# Who makes the best aluminum Boats?



## Quackattack84 (Dec 11, 2007)

I am thinking about buying a new jon boat to duck hunt and fish out of and was curious to see who makes the best aluminum boats these days. I am looking for a 15 to 17 foot jon with tiller steering. My top three choices are seaark, express, and alumacrarft. Do any of yall have any good info on the differences in quality of these boats or any other tips when buying a jon boat. Also, do any of yall think its necessary to get a jon boat with a tunnel hull. Thanks!


----------



## LA Cox (Oct 19, 2004)

Boatright Marine makes the best that I've seen, but you'll pay for the quality.

Late,
Cox


----------



## Long Pole (Jun 5, 2008)

Xpress, without a question.


----------



## jeff.w (Jan 22, 2006)

It's all a matter of opinion, but here's mine. 
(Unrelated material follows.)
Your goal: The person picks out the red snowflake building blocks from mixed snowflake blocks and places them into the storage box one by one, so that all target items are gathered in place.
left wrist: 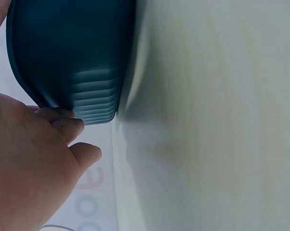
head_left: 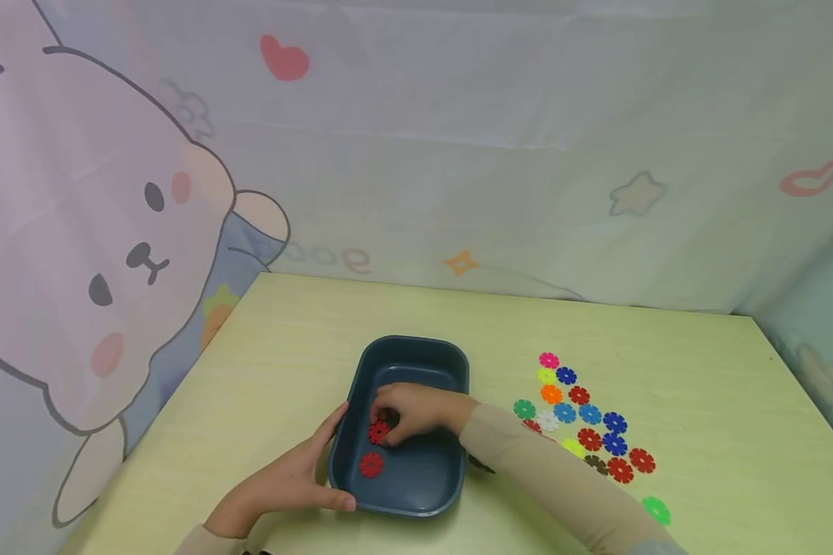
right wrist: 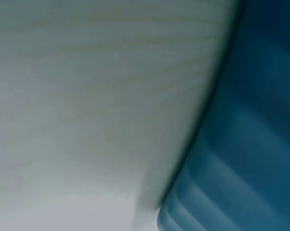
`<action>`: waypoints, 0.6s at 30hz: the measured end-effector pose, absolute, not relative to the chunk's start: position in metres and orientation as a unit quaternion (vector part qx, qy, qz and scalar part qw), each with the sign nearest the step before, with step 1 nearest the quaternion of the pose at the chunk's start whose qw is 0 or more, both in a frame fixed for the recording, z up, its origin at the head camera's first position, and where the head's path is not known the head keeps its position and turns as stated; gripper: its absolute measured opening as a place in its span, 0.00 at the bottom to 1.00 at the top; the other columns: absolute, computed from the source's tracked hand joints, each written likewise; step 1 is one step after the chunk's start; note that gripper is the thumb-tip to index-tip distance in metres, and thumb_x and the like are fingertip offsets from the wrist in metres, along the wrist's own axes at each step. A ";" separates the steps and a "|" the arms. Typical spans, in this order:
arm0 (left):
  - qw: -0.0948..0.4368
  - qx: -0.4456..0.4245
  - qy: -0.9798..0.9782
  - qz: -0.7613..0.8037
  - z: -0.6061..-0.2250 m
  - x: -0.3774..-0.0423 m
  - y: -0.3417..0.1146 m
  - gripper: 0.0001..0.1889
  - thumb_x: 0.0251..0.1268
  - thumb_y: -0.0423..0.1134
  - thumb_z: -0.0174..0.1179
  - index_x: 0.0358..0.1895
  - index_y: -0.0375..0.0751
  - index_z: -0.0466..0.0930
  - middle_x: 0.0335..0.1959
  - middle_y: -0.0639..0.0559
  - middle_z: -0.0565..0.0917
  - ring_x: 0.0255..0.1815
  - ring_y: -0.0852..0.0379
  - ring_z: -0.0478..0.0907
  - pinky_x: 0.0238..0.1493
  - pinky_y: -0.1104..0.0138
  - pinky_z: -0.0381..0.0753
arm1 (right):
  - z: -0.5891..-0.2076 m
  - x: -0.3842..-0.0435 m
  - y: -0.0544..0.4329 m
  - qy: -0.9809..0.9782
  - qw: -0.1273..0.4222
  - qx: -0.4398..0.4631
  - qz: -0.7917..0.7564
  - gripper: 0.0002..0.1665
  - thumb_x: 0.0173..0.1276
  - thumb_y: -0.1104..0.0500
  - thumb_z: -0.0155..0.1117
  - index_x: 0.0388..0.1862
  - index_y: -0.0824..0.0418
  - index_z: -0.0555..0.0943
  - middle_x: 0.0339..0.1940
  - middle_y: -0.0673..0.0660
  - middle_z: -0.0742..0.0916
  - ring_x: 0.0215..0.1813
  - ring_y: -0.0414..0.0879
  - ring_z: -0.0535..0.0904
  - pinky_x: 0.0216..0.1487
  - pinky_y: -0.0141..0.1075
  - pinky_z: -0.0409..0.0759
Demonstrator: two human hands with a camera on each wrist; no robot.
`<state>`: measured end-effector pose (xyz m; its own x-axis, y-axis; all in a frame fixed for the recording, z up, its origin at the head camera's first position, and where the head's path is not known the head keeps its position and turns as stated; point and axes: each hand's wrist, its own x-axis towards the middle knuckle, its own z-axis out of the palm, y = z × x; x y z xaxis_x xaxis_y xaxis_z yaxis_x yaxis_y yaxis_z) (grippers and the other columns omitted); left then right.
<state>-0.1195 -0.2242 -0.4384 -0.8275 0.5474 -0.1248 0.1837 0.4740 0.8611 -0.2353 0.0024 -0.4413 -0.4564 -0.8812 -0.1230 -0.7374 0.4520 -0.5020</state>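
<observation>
A dark blue tray point(head_left: 416, 493) lies on the table. My left hand point(head_left: 284, 482) holds it at its near left corner, fingers along the left wall and thumb at the near rim. In the left wrist view, the curled fingers point(left wrist: 68, 122) are right at the edge of the tray point(left wrist: 72, 48). Inside the tray, my right hand point(head_left: 416, 412) pinches a red snowflake disc point(head_left: 378, 433) between thumb and fingers. Another red snowflake disc point(head_left: 371, 465) lies flat on the tray floor nearer to me. The right wrist view has only the tray's ribbed outer wall point(right wrist: 251, 144) and tabletop; the hand is hidden there.
Right of the tray, several loose snowflake discs in many colours lie spread, among them a pink disc point(head_left: 549, 360), an orange disc point(head_left: 551, 394) and a green disc point(head_left: 656, 510). My right forearm point(head_left: 548, 470) covers part of them. A printed cloth point(head_left: 416, 154) hangs behind the table.
</observation>
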 end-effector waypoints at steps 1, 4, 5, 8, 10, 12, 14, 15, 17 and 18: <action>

Weldcraft, Empire, Boatright

I owned an 1860 Weldcraft, and loved it. Tunnel hull, pontoons and a hydraulic jackplate. A tunnel hull is useless without a jackplate (in my opinion). Without a jackplate, you don't really get to utilize the tunnel's benefits.


----------



## GIGEM18 (Jan 29, 2008)

WELD CRAFT. JUST LOOK AT ALL OF THEM AND YOU WILL SEE.


----------



## Devans87 (Sep 5, 2007)

If boatright is out of the question, price reasons, then weldcraft by far.


----------



## Boatmann (Aug 2, 2006)

Ditto on the Weldcraft. I've had everything from the 1652 tunnel, 1862 tunnel, and the awsom 2070 tunnel. I absolutly abused the 2070, 42mph in 2.5 whitecaps. Not one ripple on the hull no where, I slammed the boat so hard the the 1/4" bolts that mount the trolling motor broke, trolling motor flew up and landed in the hull. My money will always go on a Weldcraft. Fact is: I am the first one to have a 28" transum over a 4" tunnel. They had never built them that way, did mine for $125 more, now you can order them that way. Right now, 1652 upswept, mod-V, tunnel, center stand up console, running a 65hp Merc. Jet drive outboard......40mph.....1.5" water... You just better not shut down unless you have 10" on this boat, and you just can't hardly get any shallower unless you're driving an airboat............just my 2 cents.


----------



## sqwaby (Aug 4, 2005)

I've owned 2 express boats and never had a problem with either. South Fork is also a very well built boat.


----------



## txshockwave (Mar 6, 2007)

you Should look at Gator Tail. They will run on just mud and over sand in 4" just dont stop on the shallow sand.

www.gator-tail.com


----------



## bayoubum (Aug 7, 2007)

boatright


----------



## fisherfool (Feb 19, 2006)

Roughneck


----------



## scubaru (Mar 28, 2005)

Lowes


----------



## kim e cooper (Feb 18, 2006)

XPRESS has worked great for me for years.


----------



## Fishinrob (Dec 1, 2007)

Look at the welds, hardness, thickness of Aluminum and weight of the boat (to push off reefs etc without calling Sea Tow).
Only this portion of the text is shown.